In the data that follows, find the line with "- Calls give"; transcribe it, every later line up to the one with "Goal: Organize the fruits", and that line as well, exactly and with no others.

Segment Start: Material provided

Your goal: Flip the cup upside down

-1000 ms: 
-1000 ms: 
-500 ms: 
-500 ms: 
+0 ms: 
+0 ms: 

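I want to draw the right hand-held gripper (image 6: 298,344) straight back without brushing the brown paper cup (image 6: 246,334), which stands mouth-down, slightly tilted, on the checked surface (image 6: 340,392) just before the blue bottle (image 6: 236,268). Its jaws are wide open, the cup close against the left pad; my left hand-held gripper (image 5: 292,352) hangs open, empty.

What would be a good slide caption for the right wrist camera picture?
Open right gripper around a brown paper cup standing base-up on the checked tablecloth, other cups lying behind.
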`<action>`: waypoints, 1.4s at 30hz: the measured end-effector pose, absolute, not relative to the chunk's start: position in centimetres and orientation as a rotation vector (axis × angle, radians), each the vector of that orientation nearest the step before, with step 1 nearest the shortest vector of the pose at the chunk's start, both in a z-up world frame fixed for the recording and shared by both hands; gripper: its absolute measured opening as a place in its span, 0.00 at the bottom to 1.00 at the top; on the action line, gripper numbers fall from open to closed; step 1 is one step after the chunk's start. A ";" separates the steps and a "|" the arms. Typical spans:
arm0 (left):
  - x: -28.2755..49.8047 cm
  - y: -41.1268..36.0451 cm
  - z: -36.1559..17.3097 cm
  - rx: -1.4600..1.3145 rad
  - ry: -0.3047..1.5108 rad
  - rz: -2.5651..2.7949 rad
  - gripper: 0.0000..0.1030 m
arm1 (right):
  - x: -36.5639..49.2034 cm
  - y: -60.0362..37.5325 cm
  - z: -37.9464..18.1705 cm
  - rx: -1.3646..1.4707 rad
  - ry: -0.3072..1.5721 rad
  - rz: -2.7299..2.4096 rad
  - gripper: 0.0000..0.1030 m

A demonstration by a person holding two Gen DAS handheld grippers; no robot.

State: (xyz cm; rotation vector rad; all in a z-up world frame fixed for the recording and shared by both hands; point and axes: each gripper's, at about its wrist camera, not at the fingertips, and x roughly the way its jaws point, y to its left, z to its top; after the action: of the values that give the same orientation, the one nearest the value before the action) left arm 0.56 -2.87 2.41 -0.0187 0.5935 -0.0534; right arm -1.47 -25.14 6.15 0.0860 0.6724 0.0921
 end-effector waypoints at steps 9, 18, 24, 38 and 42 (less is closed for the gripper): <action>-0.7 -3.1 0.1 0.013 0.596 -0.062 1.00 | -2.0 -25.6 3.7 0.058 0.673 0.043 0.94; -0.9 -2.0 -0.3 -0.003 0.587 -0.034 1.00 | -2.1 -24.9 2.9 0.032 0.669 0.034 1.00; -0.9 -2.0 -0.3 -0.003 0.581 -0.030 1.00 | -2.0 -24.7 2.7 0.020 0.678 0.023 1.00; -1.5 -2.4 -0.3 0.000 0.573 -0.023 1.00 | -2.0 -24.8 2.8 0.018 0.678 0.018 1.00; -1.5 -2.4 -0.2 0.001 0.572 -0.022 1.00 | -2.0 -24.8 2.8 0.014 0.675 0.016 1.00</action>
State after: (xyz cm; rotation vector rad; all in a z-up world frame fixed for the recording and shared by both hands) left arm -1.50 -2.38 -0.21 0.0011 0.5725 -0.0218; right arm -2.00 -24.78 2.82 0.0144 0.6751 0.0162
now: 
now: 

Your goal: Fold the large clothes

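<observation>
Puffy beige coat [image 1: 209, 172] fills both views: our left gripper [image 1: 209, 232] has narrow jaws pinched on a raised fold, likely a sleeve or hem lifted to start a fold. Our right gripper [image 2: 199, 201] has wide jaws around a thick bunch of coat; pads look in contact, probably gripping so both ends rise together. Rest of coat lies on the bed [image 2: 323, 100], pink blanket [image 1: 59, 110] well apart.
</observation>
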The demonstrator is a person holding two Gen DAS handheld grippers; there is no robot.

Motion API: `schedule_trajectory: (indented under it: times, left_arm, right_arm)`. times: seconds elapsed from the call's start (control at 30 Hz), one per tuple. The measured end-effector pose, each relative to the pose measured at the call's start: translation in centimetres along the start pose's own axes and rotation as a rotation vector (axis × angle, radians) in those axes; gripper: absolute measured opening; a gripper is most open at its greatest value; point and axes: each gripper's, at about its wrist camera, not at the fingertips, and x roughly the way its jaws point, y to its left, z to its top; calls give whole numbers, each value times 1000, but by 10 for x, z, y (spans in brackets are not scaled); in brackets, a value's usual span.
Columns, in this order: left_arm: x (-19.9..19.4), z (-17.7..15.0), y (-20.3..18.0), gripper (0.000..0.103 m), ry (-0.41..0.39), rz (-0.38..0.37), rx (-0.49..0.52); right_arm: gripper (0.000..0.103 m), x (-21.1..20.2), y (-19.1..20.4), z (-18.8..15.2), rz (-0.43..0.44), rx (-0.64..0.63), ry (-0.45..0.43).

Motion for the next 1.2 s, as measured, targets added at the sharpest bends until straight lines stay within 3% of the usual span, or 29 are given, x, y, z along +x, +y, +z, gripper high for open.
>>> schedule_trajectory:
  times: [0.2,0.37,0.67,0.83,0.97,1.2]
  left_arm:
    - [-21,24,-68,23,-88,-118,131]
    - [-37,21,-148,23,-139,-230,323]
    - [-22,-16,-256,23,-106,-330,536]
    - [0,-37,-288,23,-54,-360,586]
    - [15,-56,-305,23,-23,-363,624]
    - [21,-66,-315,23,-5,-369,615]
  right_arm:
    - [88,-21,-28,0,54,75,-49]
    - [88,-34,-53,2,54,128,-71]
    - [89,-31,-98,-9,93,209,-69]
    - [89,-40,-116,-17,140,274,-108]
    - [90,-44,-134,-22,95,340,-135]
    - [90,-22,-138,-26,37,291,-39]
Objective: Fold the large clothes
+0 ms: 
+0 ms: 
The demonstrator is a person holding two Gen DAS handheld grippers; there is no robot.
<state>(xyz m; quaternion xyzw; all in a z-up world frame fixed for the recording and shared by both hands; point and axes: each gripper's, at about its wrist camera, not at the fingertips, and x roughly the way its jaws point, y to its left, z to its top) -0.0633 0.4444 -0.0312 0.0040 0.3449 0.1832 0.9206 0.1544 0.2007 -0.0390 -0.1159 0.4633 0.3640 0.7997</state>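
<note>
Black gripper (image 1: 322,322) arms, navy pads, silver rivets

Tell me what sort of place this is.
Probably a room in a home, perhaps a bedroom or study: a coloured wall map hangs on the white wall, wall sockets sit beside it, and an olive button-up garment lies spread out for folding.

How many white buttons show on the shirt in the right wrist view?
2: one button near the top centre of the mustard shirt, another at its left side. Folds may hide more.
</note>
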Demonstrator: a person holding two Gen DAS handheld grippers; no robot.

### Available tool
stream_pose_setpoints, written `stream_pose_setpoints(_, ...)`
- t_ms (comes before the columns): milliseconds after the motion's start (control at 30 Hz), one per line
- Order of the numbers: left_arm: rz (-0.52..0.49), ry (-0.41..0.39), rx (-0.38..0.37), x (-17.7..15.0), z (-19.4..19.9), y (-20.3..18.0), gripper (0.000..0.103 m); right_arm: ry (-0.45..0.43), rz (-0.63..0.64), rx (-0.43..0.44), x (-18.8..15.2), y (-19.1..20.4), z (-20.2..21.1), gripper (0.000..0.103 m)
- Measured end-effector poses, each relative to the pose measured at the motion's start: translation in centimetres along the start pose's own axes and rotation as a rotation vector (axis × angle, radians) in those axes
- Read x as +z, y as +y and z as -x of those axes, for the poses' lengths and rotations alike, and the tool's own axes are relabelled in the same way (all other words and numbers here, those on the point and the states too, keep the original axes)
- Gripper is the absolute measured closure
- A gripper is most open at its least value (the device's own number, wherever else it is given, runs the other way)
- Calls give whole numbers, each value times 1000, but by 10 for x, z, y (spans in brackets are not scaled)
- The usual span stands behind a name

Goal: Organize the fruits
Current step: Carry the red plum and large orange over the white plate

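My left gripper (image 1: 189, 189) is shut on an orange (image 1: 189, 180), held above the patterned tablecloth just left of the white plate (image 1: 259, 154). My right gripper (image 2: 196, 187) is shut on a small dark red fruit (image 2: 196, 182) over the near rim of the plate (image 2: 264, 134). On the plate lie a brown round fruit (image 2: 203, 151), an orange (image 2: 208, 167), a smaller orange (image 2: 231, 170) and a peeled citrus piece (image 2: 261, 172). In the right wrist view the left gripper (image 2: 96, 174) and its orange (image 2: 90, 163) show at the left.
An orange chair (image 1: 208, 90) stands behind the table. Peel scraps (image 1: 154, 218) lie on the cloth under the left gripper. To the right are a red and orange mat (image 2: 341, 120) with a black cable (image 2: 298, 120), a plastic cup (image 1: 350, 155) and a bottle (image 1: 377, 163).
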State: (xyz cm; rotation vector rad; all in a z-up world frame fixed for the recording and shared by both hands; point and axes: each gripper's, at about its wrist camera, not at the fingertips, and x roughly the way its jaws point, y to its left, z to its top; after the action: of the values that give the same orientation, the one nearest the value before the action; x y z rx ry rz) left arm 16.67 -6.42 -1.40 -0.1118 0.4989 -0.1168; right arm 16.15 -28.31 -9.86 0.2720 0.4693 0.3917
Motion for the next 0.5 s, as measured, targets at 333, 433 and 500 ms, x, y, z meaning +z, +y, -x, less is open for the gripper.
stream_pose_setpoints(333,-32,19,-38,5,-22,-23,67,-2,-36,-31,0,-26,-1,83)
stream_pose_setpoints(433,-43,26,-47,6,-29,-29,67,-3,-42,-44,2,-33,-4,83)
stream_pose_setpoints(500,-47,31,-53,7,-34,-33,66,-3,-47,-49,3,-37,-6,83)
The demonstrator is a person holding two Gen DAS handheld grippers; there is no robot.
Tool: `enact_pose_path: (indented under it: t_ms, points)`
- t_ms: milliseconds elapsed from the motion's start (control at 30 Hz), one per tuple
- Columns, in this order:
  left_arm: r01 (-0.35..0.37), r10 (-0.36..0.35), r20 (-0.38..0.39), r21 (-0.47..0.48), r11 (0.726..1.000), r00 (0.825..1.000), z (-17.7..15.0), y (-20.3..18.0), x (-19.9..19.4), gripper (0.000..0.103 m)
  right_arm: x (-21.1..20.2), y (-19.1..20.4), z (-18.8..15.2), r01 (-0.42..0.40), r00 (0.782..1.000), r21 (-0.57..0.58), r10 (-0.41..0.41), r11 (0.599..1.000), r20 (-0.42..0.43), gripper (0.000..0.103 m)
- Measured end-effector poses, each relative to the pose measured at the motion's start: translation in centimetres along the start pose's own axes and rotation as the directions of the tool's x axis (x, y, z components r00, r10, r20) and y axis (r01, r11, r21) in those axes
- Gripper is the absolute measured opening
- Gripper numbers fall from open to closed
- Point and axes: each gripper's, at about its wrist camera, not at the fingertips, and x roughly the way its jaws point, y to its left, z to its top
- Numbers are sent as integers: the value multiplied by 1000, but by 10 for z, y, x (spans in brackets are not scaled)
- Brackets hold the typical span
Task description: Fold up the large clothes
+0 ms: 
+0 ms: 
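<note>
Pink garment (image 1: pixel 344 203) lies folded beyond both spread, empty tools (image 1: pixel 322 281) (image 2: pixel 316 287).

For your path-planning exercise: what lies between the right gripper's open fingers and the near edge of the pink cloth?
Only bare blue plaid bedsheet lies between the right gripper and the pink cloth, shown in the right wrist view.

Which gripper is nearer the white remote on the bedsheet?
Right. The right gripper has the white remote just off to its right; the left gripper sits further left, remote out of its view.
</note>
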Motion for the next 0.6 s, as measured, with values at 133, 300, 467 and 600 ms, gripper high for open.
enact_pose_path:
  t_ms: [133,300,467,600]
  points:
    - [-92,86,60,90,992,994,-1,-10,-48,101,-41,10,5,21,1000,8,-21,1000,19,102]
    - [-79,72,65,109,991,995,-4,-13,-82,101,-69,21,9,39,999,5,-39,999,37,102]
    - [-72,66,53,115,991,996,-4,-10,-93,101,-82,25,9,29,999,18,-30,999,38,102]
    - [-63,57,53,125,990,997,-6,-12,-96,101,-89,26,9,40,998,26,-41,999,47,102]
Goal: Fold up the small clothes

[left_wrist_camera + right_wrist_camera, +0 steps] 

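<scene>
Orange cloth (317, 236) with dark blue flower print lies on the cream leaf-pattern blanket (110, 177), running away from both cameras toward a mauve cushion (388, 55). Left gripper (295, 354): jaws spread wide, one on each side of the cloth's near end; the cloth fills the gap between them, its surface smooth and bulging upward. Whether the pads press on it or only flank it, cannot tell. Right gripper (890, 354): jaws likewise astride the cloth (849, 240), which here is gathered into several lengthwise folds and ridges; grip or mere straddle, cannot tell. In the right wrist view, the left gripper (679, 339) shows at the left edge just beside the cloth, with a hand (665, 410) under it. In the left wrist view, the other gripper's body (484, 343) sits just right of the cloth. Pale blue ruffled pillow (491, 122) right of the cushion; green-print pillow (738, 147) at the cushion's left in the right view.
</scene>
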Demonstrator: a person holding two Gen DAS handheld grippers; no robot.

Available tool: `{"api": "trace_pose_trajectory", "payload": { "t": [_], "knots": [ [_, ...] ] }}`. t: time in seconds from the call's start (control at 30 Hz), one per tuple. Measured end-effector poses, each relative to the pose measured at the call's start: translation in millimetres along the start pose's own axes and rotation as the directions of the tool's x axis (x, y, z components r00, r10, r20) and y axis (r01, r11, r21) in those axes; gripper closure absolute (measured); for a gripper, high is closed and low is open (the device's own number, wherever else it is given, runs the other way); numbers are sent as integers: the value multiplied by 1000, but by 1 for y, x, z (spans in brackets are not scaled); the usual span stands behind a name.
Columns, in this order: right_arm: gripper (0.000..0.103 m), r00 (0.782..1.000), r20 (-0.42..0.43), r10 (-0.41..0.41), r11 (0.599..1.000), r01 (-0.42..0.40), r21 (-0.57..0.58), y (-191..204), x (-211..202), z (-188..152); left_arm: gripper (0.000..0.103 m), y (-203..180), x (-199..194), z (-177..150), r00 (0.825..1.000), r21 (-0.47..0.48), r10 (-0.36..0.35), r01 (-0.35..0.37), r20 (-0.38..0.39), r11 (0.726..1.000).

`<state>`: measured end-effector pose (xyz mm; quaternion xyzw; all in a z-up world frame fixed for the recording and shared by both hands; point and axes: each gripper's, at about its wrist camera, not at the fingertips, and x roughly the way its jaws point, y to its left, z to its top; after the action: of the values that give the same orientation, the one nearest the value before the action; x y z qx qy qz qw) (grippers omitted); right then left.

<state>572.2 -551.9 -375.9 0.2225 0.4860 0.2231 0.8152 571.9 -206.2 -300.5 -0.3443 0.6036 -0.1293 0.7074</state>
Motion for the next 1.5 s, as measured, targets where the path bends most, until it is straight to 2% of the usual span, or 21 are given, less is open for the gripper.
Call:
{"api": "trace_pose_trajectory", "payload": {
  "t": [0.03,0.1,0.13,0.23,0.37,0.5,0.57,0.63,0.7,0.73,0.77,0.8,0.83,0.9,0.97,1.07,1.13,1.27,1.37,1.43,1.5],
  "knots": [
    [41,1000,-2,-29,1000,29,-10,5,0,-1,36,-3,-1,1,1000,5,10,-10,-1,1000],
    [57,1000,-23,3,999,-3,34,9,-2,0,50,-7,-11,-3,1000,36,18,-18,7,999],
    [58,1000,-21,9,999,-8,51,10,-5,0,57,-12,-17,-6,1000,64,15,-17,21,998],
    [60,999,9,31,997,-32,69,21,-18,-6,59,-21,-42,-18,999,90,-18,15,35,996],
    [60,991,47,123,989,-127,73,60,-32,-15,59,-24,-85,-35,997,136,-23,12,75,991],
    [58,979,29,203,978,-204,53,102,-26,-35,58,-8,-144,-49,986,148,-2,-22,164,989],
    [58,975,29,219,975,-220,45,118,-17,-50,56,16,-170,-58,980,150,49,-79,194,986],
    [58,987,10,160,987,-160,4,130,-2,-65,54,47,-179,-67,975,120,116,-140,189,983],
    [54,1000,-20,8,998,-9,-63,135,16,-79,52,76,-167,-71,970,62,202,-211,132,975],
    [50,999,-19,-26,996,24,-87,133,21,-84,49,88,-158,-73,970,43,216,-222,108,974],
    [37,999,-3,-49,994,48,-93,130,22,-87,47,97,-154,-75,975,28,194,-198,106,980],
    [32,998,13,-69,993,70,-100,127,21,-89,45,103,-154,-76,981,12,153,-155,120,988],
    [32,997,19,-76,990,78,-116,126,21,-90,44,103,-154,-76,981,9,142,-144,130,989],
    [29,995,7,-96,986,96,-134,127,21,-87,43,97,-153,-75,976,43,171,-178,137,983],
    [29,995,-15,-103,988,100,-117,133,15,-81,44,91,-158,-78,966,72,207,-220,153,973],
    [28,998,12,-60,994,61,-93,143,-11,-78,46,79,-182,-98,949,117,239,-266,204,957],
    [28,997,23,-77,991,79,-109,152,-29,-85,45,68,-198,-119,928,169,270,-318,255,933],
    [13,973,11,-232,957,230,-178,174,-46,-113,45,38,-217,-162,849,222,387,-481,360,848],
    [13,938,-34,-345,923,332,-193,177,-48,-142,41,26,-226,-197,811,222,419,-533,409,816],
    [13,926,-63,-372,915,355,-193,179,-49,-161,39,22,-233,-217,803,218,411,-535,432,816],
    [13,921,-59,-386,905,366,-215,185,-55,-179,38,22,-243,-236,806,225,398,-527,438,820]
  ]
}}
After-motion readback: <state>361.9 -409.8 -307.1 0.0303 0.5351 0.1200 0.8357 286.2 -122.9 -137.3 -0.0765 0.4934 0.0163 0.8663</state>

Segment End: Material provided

▶ The answer:
- Calls give whole numbers, each value times 1000, but by 10 for x, z, y (spans in brackets are not scaled)
- The usual span stands behind a name

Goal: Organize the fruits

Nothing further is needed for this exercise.